→ TO DO
All lines in the entries below that hold "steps" make up the answer.

→ SUPPLIED MATERIAL
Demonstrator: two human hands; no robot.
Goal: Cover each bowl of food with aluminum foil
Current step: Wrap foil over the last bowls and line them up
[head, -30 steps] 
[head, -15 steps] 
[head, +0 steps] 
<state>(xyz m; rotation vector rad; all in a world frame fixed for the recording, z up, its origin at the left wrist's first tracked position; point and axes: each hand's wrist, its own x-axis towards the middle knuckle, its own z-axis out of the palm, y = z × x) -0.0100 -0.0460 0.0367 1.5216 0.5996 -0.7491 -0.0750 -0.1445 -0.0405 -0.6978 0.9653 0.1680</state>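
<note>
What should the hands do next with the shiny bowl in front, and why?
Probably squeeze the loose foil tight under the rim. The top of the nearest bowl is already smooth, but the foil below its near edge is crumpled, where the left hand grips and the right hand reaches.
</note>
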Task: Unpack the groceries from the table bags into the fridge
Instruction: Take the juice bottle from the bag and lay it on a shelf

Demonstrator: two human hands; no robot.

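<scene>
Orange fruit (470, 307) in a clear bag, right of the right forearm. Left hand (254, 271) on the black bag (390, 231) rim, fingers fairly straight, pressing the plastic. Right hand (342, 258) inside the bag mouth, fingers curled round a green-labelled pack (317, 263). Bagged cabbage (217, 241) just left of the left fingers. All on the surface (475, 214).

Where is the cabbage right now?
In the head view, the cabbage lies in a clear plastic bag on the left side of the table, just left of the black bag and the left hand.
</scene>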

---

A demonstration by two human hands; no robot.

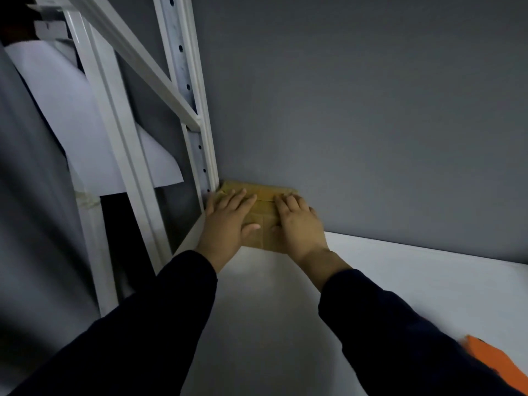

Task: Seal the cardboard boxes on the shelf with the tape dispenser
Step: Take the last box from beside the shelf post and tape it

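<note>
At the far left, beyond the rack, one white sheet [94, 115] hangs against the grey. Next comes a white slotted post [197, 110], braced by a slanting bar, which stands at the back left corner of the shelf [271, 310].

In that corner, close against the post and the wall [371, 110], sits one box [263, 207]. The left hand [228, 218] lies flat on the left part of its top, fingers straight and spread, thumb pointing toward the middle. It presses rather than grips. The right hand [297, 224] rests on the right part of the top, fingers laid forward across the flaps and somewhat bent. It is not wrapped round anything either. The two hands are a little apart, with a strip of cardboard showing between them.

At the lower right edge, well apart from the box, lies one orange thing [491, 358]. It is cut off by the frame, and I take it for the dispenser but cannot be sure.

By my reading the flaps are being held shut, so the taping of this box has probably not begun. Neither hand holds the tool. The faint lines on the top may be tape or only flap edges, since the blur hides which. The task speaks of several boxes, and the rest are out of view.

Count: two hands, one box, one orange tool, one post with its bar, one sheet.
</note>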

→ RESPONSE AREA
[head, -30 steps] 
[head, -15 steps] 
[head, +0 steps] 

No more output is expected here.